Nel commentare i rilievi che ornano il citato sarcofago di Flavio Ostilio (e il Valeriano ricorda di essere stato giovane testimone del suo ritrovamento durante gli scavi delle fondamenta di Santo Stefano) si sofferma su una scena di caccia al cervo, nella quale suggerisce che gli antichi avessero simbolicamente voluto rappresentare la fondazione di Belluno, legata ad una cattura o ad un incontro o a un sacrificio, come era nella tradizione mitologica di altre città antiche (ad Efeso un cinghiale, Enea con un maiale, Cadmo una vitella, etc.): questo, gente bellunese, è infatti l’aspetto della vostra città, che come si può facilmente comprendere Ostilio stesso ha voluto sintetizzare: la città infatti è simile alla testa di un cervo, proprio come Brindisi (…) o, se mi è consentito il paragone, come la grande Bisanzio (…).

Quindi passa a descrivere dettagliatamente la forma triangolare del promontorio modellato dal Piave e dal vicino torrente Ardo (osservato molto probabilmente dai rilievi a sud della città, salendo verso il Nevegàl: il Valeriano era pievano di Castion!), con le due piazze a settentrione (le attuali Piazza Martiri e Vittorio Emanuele) poste di lato come le orecchie del cervo, le due strade che se ne dipartono in direzioni opposte, verso Feltre e Ponte nelle Alpi, lunghe e articolate come le corna dell’animale, le due fortezze settentrionali del Castello e del Torrione poste come gli occhi a guardia del corpo ed infine il porto fluviale di Borgo Piave che usciva a sud dalla cinta muraria per lambire l’acqua del fiume, proprio come la lingua del cervo all’abbeverata, che si sporge dall’arco dei denti10.

Forma significante, insomma, e rispondente ad un modello preordinato dallo stesso fondatore.
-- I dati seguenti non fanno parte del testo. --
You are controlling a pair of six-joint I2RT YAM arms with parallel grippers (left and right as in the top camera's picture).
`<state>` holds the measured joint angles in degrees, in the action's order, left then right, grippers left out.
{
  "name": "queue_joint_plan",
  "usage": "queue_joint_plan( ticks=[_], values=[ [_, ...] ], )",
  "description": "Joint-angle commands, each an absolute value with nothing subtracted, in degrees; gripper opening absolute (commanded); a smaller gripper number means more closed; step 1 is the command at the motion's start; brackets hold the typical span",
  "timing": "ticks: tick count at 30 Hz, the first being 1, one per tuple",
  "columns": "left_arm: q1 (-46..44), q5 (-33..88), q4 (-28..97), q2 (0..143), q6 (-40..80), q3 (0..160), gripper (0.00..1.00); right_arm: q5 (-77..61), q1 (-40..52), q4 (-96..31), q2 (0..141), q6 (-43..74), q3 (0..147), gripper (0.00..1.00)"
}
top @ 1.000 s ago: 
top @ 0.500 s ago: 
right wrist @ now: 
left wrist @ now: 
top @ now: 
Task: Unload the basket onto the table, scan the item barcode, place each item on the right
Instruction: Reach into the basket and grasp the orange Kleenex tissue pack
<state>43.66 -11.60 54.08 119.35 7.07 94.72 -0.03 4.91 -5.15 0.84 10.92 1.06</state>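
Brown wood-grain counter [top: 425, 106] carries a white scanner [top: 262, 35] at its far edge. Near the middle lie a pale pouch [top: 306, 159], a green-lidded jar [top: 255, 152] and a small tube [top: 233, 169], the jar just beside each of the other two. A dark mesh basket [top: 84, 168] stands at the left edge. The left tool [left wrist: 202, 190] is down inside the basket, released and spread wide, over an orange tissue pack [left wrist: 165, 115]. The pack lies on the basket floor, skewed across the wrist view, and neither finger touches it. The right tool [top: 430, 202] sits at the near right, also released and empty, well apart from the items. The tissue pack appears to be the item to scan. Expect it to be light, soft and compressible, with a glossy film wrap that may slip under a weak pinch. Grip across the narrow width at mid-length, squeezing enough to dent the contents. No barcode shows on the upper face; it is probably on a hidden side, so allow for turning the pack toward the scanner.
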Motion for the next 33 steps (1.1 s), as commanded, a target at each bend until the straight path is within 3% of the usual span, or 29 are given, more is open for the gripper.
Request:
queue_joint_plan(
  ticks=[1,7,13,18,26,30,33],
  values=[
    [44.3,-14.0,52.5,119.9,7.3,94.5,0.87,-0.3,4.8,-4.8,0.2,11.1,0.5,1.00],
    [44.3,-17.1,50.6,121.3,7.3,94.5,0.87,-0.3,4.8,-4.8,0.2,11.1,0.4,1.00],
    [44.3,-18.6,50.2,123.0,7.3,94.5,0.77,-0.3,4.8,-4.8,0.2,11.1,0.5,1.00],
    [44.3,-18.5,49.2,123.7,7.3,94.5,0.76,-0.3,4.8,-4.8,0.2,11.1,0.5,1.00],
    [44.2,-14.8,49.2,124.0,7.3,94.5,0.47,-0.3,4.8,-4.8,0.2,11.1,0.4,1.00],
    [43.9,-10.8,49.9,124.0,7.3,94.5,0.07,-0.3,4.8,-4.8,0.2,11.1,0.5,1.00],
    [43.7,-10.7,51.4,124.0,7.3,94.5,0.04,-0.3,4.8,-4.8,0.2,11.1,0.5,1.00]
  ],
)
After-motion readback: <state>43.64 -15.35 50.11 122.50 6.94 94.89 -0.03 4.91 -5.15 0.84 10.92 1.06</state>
Con tutti i limiti del suo tempo (si ricordino le analoghe trattazioni coeve, e prima ancora medievali, su Roma che avrebbe ricalcato la forma di un leone, o Venezia di un pesce), un’intuizione metodologica di grande interesse.

Si è già detto in apertura della descrizione turistica offerta nel primo Seicento dal canonico Barpo. La prima raffigurazione pittorica di Belluno, quale si intravede in lontananza in uno dei pannelli della predella cinquecentesca aggiunta al più antico polittico di San Martino in Cattedrale11, non si discosta da quella medesima immagine di una città, che è cinta di due man di muraglia merlata e torreggiata all’antica, mentre più interessanti – per la resa del dettaglio ed il contesto paesaggistico intorno – sono invece due tele seicentesche.

La prima, datata 1662 e opera di Fran­cesco Frigimelica il giovane, è conservata oggi al Museo Civico12, e presenta san Bernardino da Siena stante, a figura intera, raffigurato con il monogramma cristologico IHS in mano ed ai piedi le consuete tre tiare vescovili che aveva rifiutato, sullo sfondo di una veduta urbana che unisce il particolare cronachistico della predica tenuta proprio dal francescano senese nel 1423 in una Belluno che il pittore presenta coronata da una cerchia di monti che merita un’analisi a sé stante.

La resa non è infatti fotografica, perchè il profilo non cerca neppure sommariamente di rappresentare il panorama montano quale si presenta alle spalle della città, quindi è evidente che l’elemento naturale assume un ruolo simbolico: la Belluno socialmente pacificata dall’azione di san Bernardino era, ed è, una compenetrazione di architettura urbana e di montagne incombenti, di mura cittadine e di muraglie inabitate.

La presenza del santo, cui la città dedicò un altare in duomo per il suo ruolo nella riappacificazione delle fazioni da secoli in sanguinoso contrasto, funge da catalizzatore di questa doppia, inconciliabile (e paradossalmente, necessariamente conciliata a Belluno) natura – sempre in equilibrio precariamente instabile – tra urbanitas e ferinitas, tra abitato e inabitabile, che era ed è l’elemento identitario fondante della coscienza urbana di Belluno.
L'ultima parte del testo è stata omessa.